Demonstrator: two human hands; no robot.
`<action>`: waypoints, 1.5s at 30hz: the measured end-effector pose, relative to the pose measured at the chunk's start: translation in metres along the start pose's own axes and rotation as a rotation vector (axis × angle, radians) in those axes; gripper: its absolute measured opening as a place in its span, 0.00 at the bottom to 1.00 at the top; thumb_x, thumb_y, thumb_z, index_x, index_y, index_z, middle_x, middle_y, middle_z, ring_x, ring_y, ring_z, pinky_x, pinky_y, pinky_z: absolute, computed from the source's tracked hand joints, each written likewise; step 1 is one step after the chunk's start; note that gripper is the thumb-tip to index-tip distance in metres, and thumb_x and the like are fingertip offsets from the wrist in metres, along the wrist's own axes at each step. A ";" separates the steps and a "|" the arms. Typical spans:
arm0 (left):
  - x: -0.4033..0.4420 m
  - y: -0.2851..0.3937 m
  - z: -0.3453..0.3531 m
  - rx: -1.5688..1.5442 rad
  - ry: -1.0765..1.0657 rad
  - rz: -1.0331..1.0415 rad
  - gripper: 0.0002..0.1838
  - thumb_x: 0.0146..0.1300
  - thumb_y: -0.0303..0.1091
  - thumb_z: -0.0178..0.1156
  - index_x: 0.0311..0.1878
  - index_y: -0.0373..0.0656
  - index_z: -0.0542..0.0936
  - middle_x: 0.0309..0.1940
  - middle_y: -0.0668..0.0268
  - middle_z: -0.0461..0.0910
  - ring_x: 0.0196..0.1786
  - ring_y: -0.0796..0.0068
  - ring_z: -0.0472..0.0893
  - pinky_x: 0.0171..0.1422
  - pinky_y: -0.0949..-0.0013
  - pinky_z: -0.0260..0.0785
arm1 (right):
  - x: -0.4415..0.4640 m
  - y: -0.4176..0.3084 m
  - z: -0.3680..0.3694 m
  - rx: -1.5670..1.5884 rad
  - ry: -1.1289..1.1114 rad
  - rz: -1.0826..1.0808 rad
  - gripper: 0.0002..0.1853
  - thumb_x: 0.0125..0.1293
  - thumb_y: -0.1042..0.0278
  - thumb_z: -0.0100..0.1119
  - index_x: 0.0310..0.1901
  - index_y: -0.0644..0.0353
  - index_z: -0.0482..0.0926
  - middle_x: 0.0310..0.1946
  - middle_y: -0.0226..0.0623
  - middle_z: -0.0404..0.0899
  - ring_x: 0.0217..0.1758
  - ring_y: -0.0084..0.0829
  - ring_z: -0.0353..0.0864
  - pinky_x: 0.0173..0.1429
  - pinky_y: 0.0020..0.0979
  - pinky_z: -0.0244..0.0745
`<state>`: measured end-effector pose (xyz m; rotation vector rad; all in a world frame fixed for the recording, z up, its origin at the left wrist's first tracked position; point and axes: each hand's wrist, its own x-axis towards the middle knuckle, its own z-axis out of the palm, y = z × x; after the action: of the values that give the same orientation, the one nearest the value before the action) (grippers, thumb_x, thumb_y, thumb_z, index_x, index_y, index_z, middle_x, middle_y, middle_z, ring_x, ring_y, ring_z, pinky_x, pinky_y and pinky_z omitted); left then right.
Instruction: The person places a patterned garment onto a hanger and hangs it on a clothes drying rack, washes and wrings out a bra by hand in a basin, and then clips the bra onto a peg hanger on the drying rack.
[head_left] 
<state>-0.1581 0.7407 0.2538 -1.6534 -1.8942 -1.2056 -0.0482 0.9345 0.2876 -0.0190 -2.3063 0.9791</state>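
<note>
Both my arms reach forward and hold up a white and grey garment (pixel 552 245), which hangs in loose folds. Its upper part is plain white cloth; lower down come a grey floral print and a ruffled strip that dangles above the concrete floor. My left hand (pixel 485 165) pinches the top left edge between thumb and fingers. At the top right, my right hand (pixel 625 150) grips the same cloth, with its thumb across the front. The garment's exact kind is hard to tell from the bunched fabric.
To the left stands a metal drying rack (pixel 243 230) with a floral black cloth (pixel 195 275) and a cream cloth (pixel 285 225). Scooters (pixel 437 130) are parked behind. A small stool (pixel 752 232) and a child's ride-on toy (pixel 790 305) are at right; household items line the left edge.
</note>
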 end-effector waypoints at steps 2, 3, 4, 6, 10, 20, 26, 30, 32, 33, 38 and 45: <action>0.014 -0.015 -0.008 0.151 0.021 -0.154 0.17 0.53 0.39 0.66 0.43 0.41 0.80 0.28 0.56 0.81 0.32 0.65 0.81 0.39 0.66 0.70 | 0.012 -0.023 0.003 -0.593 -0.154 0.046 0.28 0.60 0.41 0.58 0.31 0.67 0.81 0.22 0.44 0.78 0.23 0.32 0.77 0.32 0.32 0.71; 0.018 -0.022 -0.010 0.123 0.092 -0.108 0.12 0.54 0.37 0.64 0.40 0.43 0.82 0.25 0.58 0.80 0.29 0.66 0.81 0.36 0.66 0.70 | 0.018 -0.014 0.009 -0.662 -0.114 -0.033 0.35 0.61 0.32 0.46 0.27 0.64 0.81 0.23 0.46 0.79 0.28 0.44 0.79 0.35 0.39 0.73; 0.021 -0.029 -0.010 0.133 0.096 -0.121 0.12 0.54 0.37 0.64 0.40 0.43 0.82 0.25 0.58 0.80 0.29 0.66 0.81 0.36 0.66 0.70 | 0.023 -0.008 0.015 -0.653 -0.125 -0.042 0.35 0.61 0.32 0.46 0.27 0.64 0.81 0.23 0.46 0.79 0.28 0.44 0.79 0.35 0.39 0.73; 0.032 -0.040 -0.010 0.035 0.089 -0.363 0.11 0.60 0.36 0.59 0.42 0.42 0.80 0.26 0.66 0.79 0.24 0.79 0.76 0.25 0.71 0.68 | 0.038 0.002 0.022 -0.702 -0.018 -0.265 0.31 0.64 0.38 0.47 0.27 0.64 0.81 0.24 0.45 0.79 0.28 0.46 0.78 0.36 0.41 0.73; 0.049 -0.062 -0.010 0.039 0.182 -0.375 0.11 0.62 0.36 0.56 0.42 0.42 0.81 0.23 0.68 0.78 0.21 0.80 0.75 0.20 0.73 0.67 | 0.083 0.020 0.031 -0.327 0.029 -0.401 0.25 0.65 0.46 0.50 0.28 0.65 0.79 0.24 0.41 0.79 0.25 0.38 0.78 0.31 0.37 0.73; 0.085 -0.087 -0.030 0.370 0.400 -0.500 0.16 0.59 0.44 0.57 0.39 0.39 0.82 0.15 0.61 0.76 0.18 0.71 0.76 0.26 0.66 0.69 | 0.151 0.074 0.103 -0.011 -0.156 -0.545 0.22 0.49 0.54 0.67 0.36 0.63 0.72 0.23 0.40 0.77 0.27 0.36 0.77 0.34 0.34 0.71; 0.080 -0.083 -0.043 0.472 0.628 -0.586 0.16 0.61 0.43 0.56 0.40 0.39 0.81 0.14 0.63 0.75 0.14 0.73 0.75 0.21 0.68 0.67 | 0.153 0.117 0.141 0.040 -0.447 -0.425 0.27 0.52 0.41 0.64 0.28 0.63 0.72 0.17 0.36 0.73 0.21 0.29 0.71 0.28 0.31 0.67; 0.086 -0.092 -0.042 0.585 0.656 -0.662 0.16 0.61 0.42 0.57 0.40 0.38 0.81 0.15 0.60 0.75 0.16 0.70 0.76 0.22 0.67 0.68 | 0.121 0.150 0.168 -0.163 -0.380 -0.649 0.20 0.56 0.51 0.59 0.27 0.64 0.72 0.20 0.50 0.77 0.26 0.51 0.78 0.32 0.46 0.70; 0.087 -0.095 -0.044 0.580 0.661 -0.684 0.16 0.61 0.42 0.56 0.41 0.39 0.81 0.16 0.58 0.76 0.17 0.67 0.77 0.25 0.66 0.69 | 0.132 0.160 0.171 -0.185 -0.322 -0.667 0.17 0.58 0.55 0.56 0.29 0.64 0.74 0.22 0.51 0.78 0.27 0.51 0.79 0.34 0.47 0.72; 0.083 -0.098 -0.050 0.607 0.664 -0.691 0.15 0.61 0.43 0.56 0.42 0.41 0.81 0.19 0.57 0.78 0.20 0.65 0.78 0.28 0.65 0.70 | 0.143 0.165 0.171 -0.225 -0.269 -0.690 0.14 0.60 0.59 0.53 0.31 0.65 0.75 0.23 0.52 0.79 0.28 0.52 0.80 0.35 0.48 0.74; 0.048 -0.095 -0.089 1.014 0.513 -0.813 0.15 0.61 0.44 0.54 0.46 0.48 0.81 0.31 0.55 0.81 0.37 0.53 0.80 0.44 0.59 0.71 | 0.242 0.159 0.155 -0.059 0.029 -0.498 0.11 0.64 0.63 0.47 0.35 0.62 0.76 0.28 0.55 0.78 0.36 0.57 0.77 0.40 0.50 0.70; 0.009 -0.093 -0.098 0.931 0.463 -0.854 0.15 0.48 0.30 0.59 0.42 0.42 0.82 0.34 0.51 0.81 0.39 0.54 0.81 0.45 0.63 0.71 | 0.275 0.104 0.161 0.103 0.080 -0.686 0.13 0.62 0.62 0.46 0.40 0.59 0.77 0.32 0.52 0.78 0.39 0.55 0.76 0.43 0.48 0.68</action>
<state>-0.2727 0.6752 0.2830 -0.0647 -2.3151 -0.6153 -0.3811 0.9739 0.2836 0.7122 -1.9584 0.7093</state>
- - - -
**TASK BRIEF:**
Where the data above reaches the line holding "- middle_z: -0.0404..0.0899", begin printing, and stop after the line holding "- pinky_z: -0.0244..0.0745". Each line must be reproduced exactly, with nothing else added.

**ANSWER BOX:**
  - middle_z: -0.0404..0.0899
  - ring_x: 0.0217..0.1758
  - ring_y: -0.0084..0.0829
  - ring_z: -0.0353..0.0864
  - pinky_x: 0.0173..0.1429
  - pinky_y: 0.0020..0.0979
  - pinky_z: -0.0244..0.0745

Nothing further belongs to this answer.